Pris chacun séparément, les hommes et la femme de KC (on ne sait même plus comment Kornet Chehwane s’écrit...) sont, pour plusieurs d’entre eux, des candidats sérieux et espérés pour un changement politique radical, dans le fond comme dans les formes, qu’attend la quasi-totalité des Libanais, et indispensable pour le redressement du Liban. Ensemble mais abandonnés par un (indispensable) Walid Joumblatt obnubilé, tétanisé, par les vents du Nord et qui a décidé de préférer Charybde à Scylla, à moins que ce ne soit l’inverse ; ensemble mais embourbés dans des considérations régionales, électorales ou individuelles ; ensemble mais handicapés, paralysés, saucissonnés comme un vulgaire salami, presque drogués, par le pouvoir et son tuteur syrien, les membres du principal pôle de l’opposition en sont réduits, depuis des mois et des mois, à se contenter, une fois de temps en temps, d’un communiqué rachitique et poussif, d’une excursion pèlerine à Bkerké, d’un déjeuner entre copains à Bteghrine.

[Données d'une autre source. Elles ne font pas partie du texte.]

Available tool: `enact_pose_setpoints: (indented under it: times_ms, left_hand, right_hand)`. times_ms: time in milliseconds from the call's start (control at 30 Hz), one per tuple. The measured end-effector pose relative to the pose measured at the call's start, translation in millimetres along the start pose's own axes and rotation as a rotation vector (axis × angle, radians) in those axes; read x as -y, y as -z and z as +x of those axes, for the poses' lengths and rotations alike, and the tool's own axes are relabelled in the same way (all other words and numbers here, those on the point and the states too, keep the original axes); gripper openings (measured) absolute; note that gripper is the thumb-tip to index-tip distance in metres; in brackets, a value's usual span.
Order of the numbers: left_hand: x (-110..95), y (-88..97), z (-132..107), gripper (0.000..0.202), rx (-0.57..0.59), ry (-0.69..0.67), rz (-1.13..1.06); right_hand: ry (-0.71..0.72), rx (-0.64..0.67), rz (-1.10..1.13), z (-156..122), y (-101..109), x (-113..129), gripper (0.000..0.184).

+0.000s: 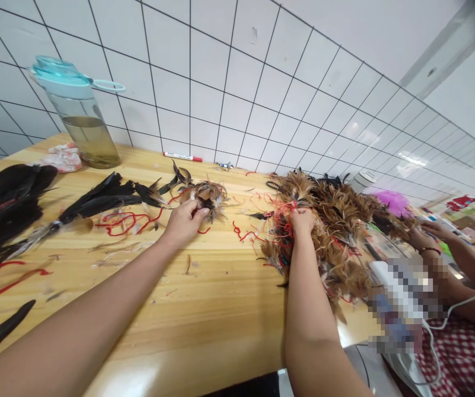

Heureusement, il y a Michel Murr.
L’ancien faiseur de rois des années 90, le chouchou de Baabda, le protégé de Hafez el-Assad, le « superministre abadaye », maestro dans l’édification et la fortification de l’État de non-droit, fossoyeur, en son temps, des institutions, de la justice, de la démocratie et des libertés, ne cessera jamais de « bien » faire. Il a eu le week-end dernier, en son joli village de Bteghrine – qu’il a su transformer, pour des besoins électoraux, en véritable ilôt de sécurité qui n’a finalement rien à envier à n’importe quel camp palestinien –, la « bonne » idée de bafouer, une nouvelle fois, les principes les plus élémentaires d’une République.
L’idée est bonne, très bonne. Parce qu’en empêchant des députés et autres personnalités politiques rivales de se rendre chez son ennemi juré, son frère, l’âme damnée du régime a ôté, avec beaucoup de talent, le dernier vernis de crédibilité au pouvoir. Sciant de ce fait sans pitié la branche, somme toute assez confortable, sur laquelle ce pouvoir s’était vautré. Michel Murr est ainsi devenu le premier à pouvoir se vanter d’avoir agencé la première véritable tentative de suicide involontaire du régime. Et ce ne sont pas ses dénis télévisés qui y changeront quoi que ce soit, bien au contraire.
L’effet boule de neige est impressionnant.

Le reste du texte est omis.